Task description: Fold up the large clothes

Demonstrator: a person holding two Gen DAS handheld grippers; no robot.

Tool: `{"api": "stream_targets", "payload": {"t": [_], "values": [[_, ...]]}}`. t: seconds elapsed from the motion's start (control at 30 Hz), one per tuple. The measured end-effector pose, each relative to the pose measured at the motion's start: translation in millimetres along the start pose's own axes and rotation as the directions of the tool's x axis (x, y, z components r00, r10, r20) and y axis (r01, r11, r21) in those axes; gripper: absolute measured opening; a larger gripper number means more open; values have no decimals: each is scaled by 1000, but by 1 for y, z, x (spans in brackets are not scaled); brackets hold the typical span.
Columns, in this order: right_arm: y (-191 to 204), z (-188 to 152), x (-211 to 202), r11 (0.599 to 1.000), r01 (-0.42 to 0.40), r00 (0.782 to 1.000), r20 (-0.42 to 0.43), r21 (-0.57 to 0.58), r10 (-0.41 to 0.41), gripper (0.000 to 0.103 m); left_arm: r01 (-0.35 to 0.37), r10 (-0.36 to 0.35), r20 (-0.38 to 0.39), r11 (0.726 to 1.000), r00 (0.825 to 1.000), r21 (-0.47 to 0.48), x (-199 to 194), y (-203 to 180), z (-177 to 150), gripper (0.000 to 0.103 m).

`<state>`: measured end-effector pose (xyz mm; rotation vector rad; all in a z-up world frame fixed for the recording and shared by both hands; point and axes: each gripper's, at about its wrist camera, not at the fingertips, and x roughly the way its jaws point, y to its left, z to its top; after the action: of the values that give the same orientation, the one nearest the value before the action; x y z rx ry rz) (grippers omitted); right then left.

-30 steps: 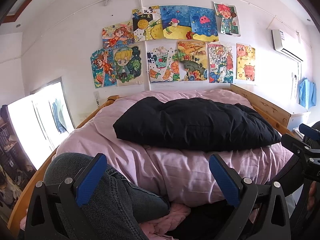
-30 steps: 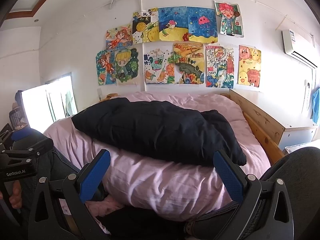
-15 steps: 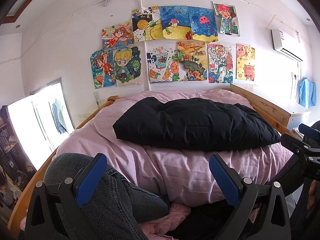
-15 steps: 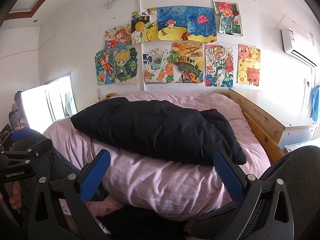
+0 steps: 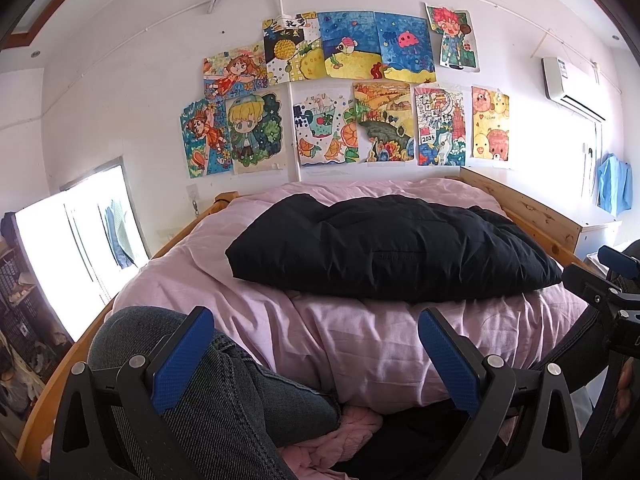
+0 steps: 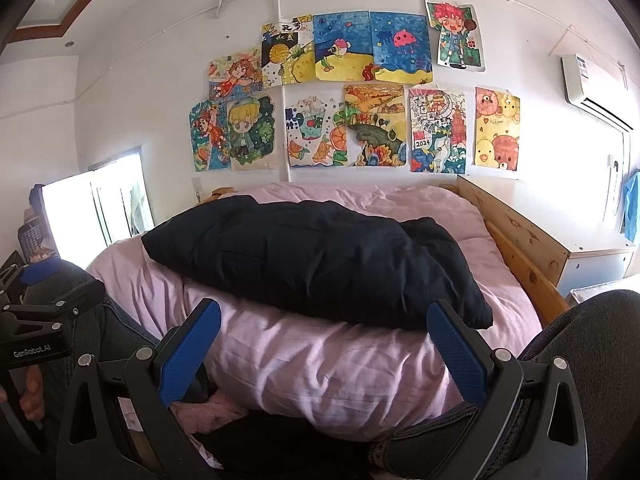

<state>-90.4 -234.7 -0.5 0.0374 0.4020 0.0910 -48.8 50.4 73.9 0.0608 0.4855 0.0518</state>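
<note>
Ahead of both claws, a folded black garment (image 5: 388, 248) lies on the pink duvet (image 5: 360, 344), long axis running left to right across the bed. Left gripper (image 5: 316, 360) and right gripper (image 6: 324, 354) each stand wide apart, holding nothing. Only the left view shows the blue cloth (image 5: 614, 188) hanging far right in full.

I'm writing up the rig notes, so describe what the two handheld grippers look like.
Both match: the left gripper and right gripper have black frames with triangular cutouts and silver pivot bolts, and flat fingers faced with textured blue pads. The left unit's body carries white "GenRobot.AI" lettering. No cables show.
</note>
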Motion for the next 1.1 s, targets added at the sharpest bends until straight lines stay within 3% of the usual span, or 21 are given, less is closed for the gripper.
{"api": "stream_targets", "payload": {"t": [1.1], "values": [[-2,1,0,1000,-1,1000,-2,1,1,101,5,-5,2,1000,1000,10,2,9,0,103]]}}
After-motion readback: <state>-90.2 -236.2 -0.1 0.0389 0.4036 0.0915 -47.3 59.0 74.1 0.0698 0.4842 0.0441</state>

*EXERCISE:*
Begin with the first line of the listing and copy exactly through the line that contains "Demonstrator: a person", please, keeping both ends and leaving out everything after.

*OUTPUT BELOW:*
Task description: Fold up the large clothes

Demonstrator: a person holding two Gen DAS handheld grippers; no robot.

No further output is needed.